I have built the ShopNotes spiral router milling machine, and have made several improvements not covered in the plans furnished. I made the gears on a Techno-isel cnc router using Mastercam gear generator software. Would like to hear from others with the same interest.


----------



## jw2170 (Jan 24, 2008)

Welcome to the router forum.

Thank you for joining us, Bruce.


----------



## brucenelson (Jan 7, 2012)

I have been searching for other posts or thread pertaining to the Shopnotes Spiral router milling machine. I have built this machine and have made several improvements, and also have completed a complex project utilizing this machine. As one who has built and used this machine, I have nothing but good to say about the Shopnotes instructions. As I have said previously, I made the gears on a cnc router. I would like to hear inquiries about my experience with this machine.


----------



## gemma.laming (May 1, 2011)

*Gearing, etc*

Hi Bruce, 

firstly thanks for your response earlier. 

The machine you have made is impressive!
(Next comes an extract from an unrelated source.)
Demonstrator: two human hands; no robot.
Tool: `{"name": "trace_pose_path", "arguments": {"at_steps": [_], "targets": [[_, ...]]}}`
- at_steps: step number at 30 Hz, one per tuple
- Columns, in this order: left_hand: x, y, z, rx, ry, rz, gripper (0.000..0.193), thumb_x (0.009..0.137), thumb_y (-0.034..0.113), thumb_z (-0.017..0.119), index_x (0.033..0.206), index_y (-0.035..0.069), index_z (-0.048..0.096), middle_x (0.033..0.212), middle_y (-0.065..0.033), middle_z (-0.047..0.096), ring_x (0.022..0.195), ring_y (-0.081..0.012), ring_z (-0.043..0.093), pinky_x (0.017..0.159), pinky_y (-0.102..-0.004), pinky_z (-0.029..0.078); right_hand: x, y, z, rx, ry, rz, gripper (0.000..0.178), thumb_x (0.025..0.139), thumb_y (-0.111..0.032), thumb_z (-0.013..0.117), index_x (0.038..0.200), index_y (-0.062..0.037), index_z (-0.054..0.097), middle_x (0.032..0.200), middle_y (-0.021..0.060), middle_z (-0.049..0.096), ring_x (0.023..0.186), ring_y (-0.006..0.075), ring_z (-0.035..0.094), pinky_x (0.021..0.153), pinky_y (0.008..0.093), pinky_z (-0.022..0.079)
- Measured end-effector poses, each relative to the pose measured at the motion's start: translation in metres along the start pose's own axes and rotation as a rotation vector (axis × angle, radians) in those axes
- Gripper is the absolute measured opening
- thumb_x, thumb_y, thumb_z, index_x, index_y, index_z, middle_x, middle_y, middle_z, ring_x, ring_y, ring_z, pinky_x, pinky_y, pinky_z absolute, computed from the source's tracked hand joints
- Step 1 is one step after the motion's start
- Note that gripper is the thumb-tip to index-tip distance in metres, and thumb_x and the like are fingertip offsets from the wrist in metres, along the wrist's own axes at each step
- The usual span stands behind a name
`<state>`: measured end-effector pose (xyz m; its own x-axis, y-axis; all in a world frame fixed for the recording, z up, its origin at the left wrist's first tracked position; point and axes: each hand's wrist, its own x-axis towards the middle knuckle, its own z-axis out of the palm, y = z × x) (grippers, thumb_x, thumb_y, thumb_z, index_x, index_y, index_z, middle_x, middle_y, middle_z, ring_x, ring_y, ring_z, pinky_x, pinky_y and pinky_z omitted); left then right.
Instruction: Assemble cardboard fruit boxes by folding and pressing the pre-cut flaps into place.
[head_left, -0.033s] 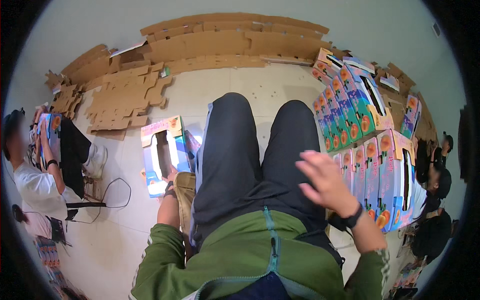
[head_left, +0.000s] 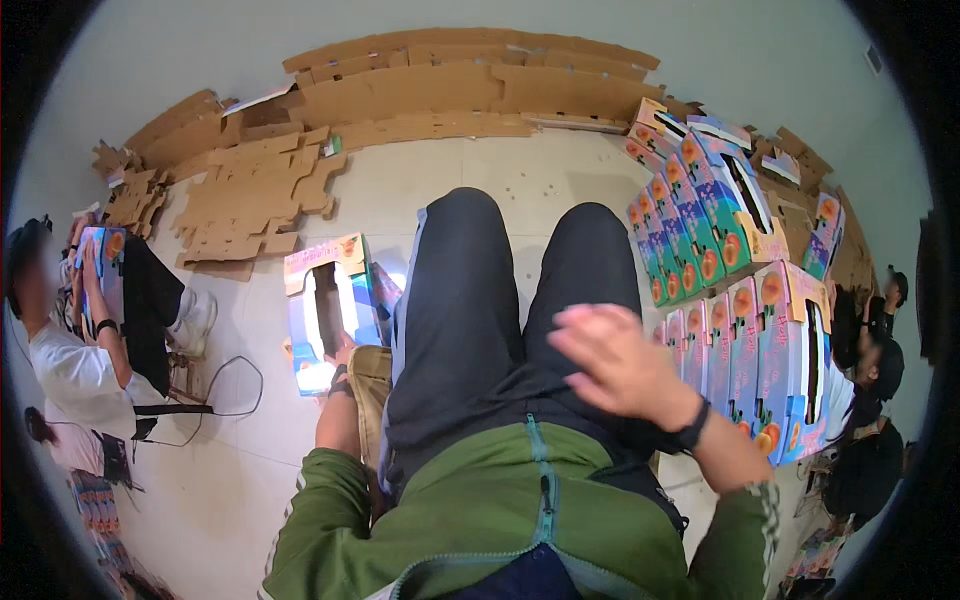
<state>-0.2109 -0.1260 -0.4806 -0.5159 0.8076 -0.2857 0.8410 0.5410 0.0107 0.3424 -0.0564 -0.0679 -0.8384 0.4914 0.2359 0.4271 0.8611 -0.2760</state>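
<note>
Two bare hands are at work from where I stand, with a seated person's dark trousers [head_left: 460, 280] stretched out between them. On the left, a carton [head_left: 301, 318] stands on the pale floor [head_left: 480, 160], just beside the left leg — a long dark slot runs down its white and blue face, with a peach-coloured end on the far side. The left hand [head_left: 345, 355] touches this carton at its near right edge; its fingers are partly hidden, so I cannot tell whether they grip. The right hand [head_left: 615, 362], a little blurred, is held above the right thigh, fingers loosely spread and palm bare, with a black band [head_left: 690, 430] at the wrist. Near it on the right stands a row of pink and blue cartons [head_left: 742, 345], and a second row [head_left: 708, 225] lies farther off. Flattened cardboard [head_left: 240, 195] covers the floor at far left — beyond a co-worker [head_left: 70, 365] who holds another carton [head_left: 110, 272].
</note>
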Motion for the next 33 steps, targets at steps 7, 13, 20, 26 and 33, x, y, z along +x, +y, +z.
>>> {"name": "trace_pose_path", "arguments": {"at_steps": [7, 13, 20, 26, 33], "targets": [[-0.055, -0.009, -0.118, -0.348, 0.129, -0.006, 0.110, 0.063, 0.061, 0.082, 0.149, 0.003, 0.046, 0.112, -0.0262, 0.072, 0.110, -0.0423, 0.068, 0.108, -0.0533, 0.040, 0.165, -0.021, 0.129, 0.270, -0.110, -0.693, 0.064, 0.090, -0.044, 0.066, 0.139, -0.0033, 0.057, 0.145, 0.0155, 0.056, 0.141, 0.0298, 0.048, 0.124, 0.0502, 0.029], [-0.125, -0.055, -0.192, -0.719, 0.202, 0.064, 0.094, 0.066, 0.034, 0.082, 0.147, 0.001, 0.047, 0.115, -0.0269, 0.070, 0.104, -0.0386, 0.070, 0.094, -0.0451, 0.054, 0.226, 0.172, 0.106, -0.204, -0.141, 0.410, 0.047, 0.092, -0.039, 0.061, 0.133, -0.0175, 0.067, 0.143, 0.0210, 0.058, 0.140, 0.0379, 0.047, 0.116, 0.0525, 0.035], [-0.195, -0.040, -0.243, -0.820, 0.509, 0.094, 0.095, 0.068, 0.017, 0.073, 0.155, 0.004, 0.039, 0.139, -0.0173, 0.056, 0.122, -0.0285, 0.055, 0.105, -0.0411, 0.044, 0.170, 0.130, 0.066, -0.123, 0.537, 0.013, 0.055, 0.082, -0.023, 0.071, 0.128, 0.0038, 0.060, 0.129, 0.0237, 0.061, 0.119, 0.0408, 0.057, 0.102, 0.0531, 0.045], [-0.211, 0.005, -0.300, -1.102, 0.557, 0.408, 0.098, 0.081, 0.038, 0.073, 0.160, 0.004, 0.027, 0.159, -0.0130, 0.037, 0.147, -0.0294, 0.036, 0.121, -0.0475, 0.028, 0.111, 0.016, 0.117, 0.105, -0.023, -0.416, 0.065, 0.095, -0.042, 0.064, 0.152, -0.0168, 0.048, 0.161, 0.0097, 0.042, 0.151, 0.0272, 0.036, 0.124, 0.0542, 0.023], [-0.256, 0.059, -0.355, -1.142, 0.475, 0.648, 0.120, 0.078, 0.064, 0.078, 0.160, -0.001, 0.018, 0.147, -0.0214, 0.045, 0.135, -0.0296, 0.048, 0.115, -0.0451, 0.036, 0.126, 0.119, 0.061, -0.757, -0.221, 0.599, 0.055, 0.096, -0.041, 0.058, 0.134, -0.0016, 0.066, 0.139, 0.0161, 0.065, 0.130, 0.0301, 0.060, 0.118, 0.0610, 0.028]]}}
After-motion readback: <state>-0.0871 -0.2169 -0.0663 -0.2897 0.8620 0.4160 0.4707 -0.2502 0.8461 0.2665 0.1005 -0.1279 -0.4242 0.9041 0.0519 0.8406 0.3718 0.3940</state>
It is very big though ... I live in a small flat and my workshop is next to the fire escape. Not much good if it rains, but great for chatting with the neighbours and meeting all the local dogs!
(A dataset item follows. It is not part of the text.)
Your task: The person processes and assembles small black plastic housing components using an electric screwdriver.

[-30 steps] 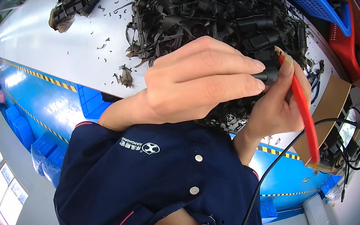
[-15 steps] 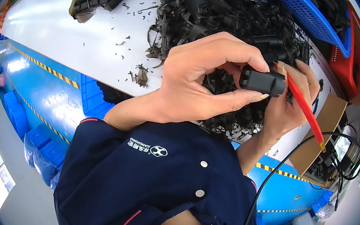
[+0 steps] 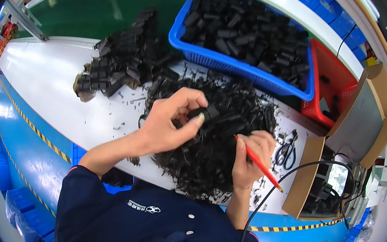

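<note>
Between the thumb and fingers of my left hand (image 3: 166, 125) is a small black plastic housing (image 3: 211, 111), held over a dark heap. My right hand (image 3: 252, 159) grips a slim red pen-like tool (image 3: 265, 169) with a yellowish end pointing toward me. Its other tip comes out by my thumb, apart from the housing. Beneath both hands spreads a heap of black plastic scraps (image 3: 182, 170), with some parts among them that I cannot tell one by one. Farther left, a cluster of black cylindrical parts (image 3: 123, 59) lies on the white table (image 3: 50, 67).
A blue basket (image 3: 244, 65) full of black parts stands beyond the heap, beside a red basket (image 3: 323, 110). Black-handled scissors (image 3: 286, 155) lie right of my right hand. An open cardboard box (image 3: 303, 183) is at the right, crossed by a black cable (image 3: 288, 174).
My hands have drawn apart and moved down toward the heap, each keeping its hold. The red tool has come away from the housing. The view has shifted, bringing the whole blue basket in.
</note>
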Motion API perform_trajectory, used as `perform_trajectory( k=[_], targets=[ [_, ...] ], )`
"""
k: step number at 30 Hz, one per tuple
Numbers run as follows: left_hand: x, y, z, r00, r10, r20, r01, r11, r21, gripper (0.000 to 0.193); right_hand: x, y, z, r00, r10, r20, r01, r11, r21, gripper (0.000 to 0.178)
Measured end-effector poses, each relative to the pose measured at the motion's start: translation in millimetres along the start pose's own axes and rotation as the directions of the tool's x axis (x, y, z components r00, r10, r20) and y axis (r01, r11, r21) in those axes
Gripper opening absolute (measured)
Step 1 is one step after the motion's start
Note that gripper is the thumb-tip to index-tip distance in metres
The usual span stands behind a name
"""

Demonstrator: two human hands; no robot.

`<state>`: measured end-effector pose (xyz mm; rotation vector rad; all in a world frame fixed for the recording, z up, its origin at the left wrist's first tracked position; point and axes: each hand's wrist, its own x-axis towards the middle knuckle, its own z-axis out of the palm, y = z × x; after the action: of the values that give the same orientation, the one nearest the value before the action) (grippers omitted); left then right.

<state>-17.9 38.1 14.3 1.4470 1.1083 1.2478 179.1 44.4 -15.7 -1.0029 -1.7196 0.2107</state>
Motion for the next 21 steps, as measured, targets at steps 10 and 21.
perform_trajectory(
  k=[10, 21],
  targets=[
    [182, -22, -40, 0.79, 0.557, -0.255, -0.327, 0.735, 0.593, 0.032, -8, 3, -2, 0.999, 0.025, -0.023, -0.024, 0.999, 0.031, 0.002],
    [174, -28, -43, 0.631, 0.775, 0.006, -0.322, 0.255, 0.912, 0.024, -10, 8, -8, 0.953, 0.208, -0.222, -0.163, 0.965, 0.204, 0.003]
  ],
)
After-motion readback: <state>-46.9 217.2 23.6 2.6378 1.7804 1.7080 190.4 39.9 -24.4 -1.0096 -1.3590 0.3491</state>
I haven't any access to CNC devices, so am using a different gearing utility - old bicycle gears (and chains). Where I live in the Netherlands, people seem ready to abandon a bicycle frequently enough that I have a small supply of them now. 

As to my lever-reduction gadget I will see what I can do regarding drawings and ideas in the next few days. I have puzzled over it for a long time now, and have no real ideas at all. They all seem to get tangled up in the middle, so the only way is to make one and see if it works - make it in cardboard of course ;-)
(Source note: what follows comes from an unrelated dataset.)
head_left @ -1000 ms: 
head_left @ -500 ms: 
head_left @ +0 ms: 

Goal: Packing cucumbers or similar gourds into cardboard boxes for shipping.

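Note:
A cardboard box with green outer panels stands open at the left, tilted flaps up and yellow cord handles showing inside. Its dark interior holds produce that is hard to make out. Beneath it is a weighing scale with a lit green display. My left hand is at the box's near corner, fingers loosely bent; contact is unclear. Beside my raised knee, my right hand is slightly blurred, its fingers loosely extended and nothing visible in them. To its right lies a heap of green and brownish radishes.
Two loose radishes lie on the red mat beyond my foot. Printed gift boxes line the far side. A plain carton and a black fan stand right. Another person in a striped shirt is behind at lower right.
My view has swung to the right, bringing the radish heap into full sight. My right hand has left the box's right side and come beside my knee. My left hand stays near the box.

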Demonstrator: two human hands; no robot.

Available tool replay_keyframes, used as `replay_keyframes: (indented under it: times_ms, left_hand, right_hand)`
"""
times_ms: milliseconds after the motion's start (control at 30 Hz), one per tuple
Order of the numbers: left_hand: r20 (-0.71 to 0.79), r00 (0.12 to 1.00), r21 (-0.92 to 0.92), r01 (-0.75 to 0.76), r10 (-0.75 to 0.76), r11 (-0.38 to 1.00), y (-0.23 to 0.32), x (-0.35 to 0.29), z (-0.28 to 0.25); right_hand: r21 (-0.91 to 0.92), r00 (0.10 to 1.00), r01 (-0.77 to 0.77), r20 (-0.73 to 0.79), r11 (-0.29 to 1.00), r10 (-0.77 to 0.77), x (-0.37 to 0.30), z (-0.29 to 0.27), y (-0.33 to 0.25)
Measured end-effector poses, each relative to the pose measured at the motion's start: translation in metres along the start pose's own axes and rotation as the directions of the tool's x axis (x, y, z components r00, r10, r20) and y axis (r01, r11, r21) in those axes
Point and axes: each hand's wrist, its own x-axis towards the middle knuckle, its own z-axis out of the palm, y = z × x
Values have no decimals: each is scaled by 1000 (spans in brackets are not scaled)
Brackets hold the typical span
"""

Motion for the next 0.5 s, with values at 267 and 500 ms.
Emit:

PS I also have a sensible stack of decent plywood for making machines now too!


----------



## jdebott1 (Nov 28, 2012)

Bruce,

Just joined the forum, and I'm looking to see what modifications you made to your ShopNotes milling machine. I use mine for various projects, but would like to turn it into a CNC router mill. So, I'm searching for others who have upgraded theirs.

Joe D.


----------



## jw2170 (Jan 24, 2008)

*Welcome*



jdebott1 said:


> Bruce,
> 
> Just joined the forum, and I'm looking to see what modifications you made to your ShopNotes milling machine. I use mine for various projects, but would like to turn it into a CNC router mill. So, I'm searching for others who have upgraded theirs.
> 
> Joe D.


Welcome to the forum, Joe.


----------



## Rick in Pittsburgh (Jun 23, 2009)

brucenelson said:


> I have built the ShopNotes spiral router milling machine, and have made several improvements not covered in the plans furnished. I made the gears on a Techno-isel cnc router using Mastercam gear generator software. Would like to hear from others with the same interest.


I believe this thread is what you might be looking for.

http://www.routerforums.com/jigs-fixtures/32205-router-turning.html

This does look quite interesting to try. If you have any pictures please post.

Thanks


----------



## jdebott1 (Nov 28, 2012)

Rick,

Thanks for the link. I've been reviewing all those posts over the weekend. I have to film a video program for The Canterbury Workshop this week, but I will definitely post some pictures of my research and progress.

Joe D.


----------



## Woodworker3 (Jul 24, 2017)

*Shop notes router mill*

Hello All,
My first post........I found your forum searching for info on the Shop Notes router mill and have read through all 30 pages of this thread. Thanks to all for contributing comments and suggestions on the router mill. They were excellent, so I decided to join the forum...... I am in the process of ordering parts to build it and will take all your comments into consideration. I have found a website where a gentleman explains how to cut the involute shape of the teeth for the gears using a tablesaw, router, or scroll saw for a nominal fee for his e-book. 
I gather this is the most critical step in the whole process of building the router mill.


----------